Elsewhere within Canada, Anglophone dominance would be strengthened, most notably, within Quebec. While Quebec would maintain strong cultural attachments to its Francophone origins, Anglophones would maintain ‘a privileged and superordinate position in Québec society, particularly because they controlled Québec’s economy’

(Pettinicchio, 2012: 2). This dominance would continue throughout the first half of the twentieth-century (Pettinicchio, 2012). Consequently, despite the ‘cultural division of labour’ within Quebec (Pettinicchio, 2012: 2), Canadian identity throughout the nineteenth-century existed through an imperial context that was closely connected to the British Isles (Korneski, 2007; Owram, 2001).

Within New Zealand, Maori culture would remain a residual part of contemporary New Zealand society providing an important reminder of New Zealand’s position within a wider imperial collective. In fact, New Zealand’s support for Britain in both the First and Second World War would be based upon a sense of imperial identification. Dubow (2009) notes that:

For Australia, New Zealand and Canada, participation in these conflicts showed that it was possible to express one’s colonial nationalism through the medium of imperialism … New Zealanders could become ‘better Britons’, as politicians and opinion-formers in the early years of the twentieth century promised, namely, to outdo the mother country (and their Australian cousins) by exemplifying British virtues and eliminating its vices (2009: 14)

Consequently, the distance travelled by New Zealand forces during the First and Second World War was not ‘an impediment to be regretted as an endeavour to be celebrated’ (Jeffery, 2008: 454). Therefore, whereas in New Zealand ‘the maturing of a native-born generation [had] led to self-conscious attempts to express a new identity

in Native Associations, nationalistic literary journals, and through competition in sport’ many did not see ‘this nationalism as in any way contradictory to a continued dependence on British markets and British naval force’ (Dalziel, 1999 [italics added]).

Here, a British imperial identity could be used to fulfil ‘nationalist aspiration for unity while maintaining solidarity with the wider British world’ (McGregor, 2006: 501).

Dalziel (1999) adds:

A strident Imperialism and the presentation of New Zealand as a social laboratory for the new century were both attempts by a settler society to convince themselves and others that they had secured a home and an identity yet remained part of an important global community (1999: 595)
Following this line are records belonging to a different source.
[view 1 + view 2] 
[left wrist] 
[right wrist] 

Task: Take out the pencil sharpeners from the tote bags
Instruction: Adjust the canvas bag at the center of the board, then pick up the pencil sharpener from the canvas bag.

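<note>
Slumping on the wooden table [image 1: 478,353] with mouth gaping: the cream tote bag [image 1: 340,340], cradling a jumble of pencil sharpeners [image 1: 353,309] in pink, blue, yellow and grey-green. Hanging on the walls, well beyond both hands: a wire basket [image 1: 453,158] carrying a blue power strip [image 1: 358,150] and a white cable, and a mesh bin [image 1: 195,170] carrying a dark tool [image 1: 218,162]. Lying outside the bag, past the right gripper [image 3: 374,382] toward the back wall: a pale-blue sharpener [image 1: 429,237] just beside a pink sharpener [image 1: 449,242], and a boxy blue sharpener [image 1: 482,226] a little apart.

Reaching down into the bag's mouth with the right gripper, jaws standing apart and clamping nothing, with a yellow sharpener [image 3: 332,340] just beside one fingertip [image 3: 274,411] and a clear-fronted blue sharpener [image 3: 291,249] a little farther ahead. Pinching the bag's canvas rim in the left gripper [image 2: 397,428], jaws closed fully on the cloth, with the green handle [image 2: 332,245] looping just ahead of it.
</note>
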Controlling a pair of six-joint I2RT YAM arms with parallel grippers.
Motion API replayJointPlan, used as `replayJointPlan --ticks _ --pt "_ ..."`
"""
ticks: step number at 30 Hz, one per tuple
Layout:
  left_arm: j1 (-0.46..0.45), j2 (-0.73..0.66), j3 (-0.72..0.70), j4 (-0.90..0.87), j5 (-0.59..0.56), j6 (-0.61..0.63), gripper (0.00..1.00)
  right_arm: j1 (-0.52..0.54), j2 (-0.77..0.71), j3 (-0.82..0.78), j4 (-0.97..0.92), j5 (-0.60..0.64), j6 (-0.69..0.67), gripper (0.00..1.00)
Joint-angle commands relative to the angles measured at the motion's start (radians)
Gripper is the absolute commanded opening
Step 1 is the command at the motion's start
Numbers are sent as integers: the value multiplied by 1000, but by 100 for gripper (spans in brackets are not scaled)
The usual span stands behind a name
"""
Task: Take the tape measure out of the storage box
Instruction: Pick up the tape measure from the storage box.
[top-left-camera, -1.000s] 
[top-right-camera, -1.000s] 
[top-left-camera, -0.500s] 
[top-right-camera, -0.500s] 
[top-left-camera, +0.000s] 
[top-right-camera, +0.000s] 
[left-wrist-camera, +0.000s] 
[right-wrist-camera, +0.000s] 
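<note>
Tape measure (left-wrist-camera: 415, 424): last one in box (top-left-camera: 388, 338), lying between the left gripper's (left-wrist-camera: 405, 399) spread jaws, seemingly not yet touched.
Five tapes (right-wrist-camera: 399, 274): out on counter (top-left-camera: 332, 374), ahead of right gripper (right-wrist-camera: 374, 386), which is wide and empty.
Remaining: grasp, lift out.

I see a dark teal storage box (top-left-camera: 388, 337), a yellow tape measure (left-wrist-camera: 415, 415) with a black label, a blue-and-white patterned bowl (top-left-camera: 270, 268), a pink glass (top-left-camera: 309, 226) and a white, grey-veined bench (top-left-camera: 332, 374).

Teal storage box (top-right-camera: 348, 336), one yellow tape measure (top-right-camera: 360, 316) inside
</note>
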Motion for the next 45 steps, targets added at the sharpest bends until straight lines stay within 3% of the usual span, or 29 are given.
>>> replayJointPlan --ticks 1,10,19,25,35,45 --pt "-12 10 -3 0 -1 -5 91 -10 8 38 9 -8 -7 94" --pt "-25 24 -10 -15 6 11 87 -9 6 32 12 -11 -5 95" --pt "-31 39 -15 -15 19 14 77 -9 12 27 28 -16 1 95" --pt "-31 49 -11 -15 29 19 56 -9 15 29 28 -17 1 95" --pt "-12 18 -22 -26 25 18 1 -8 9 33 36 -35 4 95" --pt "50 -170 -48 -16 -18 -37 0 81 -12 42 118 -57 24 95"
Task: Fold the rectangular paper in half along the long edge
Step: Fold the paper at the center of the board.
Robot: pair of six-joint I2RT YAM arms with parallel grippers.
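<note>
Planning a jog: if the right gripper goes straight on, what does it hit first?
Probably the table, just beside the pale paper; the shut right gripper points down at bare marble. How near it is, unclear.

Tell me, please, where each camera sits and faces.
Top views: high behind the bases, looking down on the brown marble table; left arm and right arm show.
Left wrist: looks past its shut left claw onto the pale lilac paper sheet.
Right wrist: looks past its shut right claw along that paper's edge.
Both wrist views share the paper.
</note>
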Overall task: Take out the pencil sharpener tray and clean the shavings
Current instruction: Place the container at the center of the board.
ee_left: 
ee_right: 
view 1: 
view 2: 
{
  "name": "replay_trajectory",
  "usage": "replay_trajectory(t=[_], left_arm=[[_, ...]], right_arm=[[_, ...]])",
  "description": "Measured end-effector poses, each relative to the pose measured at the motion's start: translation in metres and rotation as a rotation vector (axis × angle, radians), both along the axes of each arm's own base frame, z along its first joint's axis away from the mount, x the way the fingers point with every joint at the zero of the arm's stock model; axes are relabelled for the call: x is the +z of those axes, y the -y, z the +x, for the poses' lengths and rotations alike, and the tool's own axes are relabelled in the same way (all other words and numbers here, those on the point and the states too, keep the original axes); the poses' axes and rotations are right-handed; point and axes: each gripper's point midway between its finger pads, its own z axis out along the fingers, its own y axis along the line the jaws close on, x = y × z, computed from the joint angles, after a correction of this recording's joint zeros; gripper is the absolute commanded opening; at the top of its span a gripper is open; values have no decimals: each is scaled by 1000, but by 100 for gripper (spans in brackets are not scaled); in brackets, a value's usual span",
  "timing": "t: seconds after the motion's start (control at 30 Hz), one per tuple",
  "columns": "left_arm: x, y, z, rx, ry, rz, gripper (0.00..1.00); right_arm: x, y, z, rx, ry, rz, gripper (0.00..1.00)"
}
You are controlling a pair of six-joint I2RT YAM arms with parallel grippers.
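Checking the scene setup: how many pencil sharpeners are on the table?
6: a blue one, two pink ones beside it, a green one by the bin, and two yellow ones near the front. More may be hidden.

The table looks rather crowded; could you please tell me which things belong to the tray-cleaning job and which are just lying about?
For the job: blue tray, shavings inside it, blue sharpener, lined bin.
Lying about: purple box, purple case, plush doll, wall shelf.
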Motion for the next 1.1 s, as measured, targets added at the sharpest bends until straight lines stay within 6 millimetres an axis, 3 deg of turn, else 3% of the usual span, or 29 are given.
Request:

As a result, New Zealand nationalism would often attempt to highlight its ethnic homogeneity with the ‘Mother Country’ in what Belich (2001) defines as a process of

‘re-colonization’. In contrast to ‘the steady development of national maturity and independence’ (Belich, 2001: 182), Belich (2001) argues that New Zealand’s ‘re-colonization’ represented ‘a tightening of links with the metropolis’ (Belich, 2001:

182). Consequently, re-colonization resulted in the consolidation of colonial myth-history. While this served to distinguish New Zealand from Australia it also helped to transform its national image during the twentieth-century. In fact, relations between Britain and the dominion’s would undergo a number of transformations during the twentieth-century. The following section will explore this in further detail.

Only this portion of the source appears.